----- Provided records -----

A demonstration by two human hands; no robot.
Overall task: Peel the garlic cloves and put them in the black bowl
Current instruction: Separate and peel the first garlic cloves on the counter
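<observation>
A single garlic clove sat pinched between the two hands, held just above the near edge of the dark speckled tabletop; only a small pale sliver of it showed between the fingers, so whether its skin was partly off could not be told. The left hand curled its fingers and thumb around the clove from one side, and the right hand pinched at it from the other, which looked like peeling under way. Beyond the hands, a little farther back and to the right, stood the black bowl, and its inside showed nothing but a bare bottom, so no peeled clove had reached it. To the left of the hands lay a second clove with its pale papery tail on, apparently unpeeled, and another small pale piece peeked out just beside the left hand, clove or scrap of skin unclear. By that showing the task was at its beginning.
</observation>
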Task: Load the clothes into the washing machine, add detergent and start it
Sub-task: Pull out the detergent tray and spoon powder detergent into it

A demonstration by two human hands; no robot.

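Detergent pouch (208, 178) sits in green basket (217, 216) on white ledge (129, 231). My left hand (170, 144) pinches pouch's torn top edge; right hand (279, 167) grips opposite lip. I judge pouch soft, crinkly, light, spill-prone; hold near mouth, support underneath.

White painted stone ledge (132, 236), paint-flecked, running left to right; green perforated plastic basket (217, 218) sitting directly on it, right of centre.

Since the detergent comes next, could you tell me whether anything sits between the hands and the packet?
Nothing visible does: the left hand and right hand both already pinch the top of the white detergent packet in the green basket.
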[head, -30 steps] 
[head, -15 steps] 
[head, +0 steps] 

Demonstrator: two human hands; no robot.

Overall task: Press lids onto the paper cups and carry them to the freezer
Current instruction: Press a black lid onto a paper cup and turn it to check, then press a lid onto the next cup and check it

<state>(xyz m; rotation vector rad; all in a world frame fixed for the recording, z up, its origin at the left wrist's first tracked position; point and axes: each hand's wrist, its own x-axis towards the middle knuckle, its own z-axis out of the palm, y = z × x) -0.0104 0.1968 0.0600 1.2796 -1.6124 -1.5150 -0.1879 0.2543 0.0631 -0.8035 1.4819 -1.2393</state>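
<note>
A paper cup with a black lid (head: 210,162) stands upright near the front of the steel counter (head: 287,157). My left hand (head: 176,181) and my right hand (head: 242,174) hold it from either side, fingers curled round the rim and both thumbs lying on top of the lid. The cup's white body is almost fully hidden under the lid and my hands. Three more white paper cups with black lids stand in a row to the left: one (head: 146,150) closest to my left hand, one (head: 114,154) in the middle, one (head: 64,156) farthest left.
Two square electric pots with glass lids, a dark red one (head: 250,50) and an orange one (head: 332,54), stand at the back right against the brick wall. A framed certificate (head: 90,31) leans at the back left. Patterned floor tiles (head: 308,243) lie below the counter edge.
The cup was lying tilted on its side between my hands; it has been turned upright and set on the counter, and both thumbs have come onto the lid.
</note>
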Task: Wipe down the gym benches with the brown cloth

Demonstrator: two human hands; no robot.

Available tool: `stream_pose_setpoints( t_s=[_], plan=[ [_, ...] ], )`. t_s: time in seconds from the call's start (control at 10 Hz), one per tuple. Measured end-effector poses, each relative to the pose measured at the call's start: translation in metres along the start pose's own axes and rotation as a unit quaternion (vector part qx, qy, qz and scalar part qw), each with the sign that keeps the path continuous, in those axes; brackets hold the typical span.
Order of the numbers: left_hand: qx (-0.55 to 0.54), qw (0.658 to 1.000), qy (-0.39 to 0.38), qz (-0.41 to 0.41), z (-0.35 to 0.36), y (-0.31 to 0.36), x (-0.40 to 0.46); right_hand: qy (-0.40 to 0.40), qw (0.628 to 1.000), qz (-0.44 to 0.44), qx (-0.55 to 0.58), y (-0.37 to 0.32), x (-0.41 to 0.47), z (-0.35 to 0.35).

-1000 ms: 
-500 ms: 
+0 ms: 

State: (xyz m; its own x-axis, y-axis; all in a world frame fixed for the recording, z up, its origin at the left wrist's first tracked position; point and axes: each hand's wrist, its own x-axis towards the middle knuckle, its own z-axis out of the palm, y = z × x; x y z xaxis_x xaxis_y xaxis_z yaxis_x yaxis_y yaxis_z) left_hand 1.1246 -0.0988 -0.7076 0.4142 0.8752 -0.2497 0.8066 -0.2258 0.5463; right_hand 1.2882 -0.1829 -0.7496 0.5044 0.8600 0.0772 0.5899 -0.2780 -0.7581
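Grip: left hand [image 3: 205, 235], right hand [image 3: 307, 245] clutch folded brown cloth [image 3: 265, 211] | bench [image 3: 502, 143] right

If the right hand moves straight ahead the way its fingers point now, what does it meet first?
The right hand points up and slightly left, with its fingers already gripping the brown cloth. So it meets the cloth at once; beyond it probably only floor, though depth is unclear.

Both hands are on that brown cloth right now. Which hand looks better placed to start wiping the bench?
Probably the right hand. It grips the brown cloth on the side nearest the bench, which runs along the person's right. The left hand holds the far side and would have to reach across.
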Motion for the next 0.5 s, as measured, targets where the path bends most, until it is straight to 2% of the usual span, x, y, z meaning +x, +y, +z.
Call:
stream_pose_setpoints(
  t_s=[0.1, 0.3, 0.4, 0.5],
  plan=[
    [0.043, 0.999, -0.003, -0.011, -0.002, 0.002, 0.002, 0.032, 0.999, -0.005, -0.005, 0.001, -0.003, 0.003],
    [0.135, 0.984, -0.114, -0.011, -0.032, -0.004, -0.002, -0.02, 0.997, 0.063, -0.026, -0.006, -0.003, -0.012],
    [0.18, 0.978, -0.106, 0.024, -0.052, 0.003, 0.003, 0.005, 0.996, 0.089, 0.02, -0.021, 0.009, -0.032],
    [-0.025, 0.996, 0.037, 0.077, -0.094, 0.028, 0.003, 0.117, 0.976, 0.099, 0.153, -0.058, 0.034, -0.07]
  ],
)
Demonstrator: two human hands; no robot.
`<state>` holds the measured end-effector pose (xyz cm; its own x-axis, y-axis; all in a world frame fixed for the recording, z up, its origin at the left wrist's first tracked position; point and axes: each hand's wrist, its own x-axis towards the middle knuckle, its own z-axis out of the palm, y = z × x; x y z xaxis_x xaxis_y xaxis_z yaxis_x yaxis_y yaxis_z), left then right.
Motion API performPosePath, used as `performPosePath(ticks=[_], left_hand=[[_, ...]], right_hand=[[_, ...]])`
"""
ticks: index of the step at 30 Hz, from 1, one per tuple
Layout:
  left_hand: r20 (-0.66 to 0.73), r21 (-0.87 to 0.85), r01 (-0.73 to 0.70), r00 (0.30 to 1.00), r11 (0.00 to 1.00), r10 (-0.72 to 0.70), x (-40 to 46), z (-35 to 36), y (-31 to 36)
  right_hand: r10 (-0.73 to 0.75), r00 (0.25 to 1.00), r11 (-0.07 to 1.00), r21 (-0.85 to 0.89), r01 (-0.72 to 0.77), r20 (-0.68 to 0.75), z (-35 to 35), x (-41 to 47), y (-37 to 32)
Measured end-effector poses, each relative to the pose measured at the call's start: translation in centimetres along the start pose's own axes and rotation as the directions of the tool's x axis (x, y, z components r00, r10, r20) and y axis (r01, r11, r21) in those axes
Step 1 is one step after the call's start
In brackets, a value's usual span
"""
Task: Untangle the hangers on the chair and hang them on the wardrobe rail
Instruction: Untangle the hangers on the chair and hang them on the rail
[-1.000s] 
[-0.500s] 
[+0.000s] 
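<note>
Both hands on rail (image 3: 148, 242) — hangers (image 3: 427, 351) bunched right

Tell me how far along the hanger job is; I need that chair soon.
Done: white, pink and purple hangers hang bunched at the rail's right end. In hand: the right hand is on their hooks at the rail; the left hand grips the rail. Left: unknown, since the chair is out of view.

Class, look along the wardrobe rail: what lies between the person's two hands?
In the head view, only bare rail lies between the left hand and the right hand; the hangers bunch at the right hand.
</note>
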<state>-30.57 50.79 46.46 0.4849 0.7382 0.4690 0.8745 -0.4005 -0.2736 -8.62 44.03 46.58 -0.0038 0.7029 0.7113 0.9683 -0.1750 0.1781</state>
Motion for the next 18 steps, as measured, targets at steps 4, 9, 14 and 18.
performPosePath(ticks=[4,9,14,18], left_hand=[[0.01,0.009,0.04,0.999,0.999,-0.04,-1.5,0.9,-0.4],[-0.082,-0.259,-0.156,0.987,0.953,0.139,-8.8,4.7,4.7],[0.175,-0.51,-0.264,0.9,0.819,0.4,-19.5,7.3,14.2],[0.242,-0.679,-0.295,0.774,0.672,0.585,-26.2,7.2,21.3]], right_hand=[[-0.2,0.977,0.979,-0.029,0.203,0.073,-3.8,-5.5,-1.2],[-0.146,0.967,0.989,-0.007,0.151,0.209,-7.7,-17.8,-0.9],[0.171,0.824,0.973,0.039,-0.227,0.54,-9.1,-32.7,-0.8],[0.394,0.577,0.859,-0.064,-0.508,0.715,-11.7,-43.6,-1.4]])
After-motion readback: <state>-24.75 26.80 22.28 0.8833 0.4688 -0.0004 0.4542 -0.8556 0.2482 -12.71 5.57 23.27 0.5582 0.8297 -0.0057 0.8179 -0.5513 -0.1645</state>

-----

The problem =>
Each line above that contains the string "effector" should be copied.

Reply =>
Available tool: `stream_pose_setpoints( t_s=[_], plan=[ [_, ...] ], )`. t_s: time in seconds from the call's start (control at 10 Hz), one per tuple. Measured end-effector poses, each relative to the pose measured at the call's start: translation in metres along the start pose's own axes and rotation as a unit quaternion (vector part qx, qy, qz and scalar part qw), each with the sign that keeps the path continuous, in those axes; brackets hold the typical span.
`<state>` holds the measured end-effector pose (xyz cm; its own x-axis, y-axis; all in a world frame fixed for the recording, z up, its origin at the left wrist's first tracked position; point and axes: each hand's wrist, its own x-axis towards the middle knuckle, its own z-axis out of the palm, y = z × x; x y z xaxis_x xaxis_y xaxis_z yaxis_x yaxis_y yaxis_z), left then right.
Measured end-effector poses, each relative to the pose measured at the call's start: translation in centimetres along the start pose's own axes and rotation as the directions of the tool's x axis (x, y, z components r00, r10, r20) and y axis (r01, r11, r21) in those axes

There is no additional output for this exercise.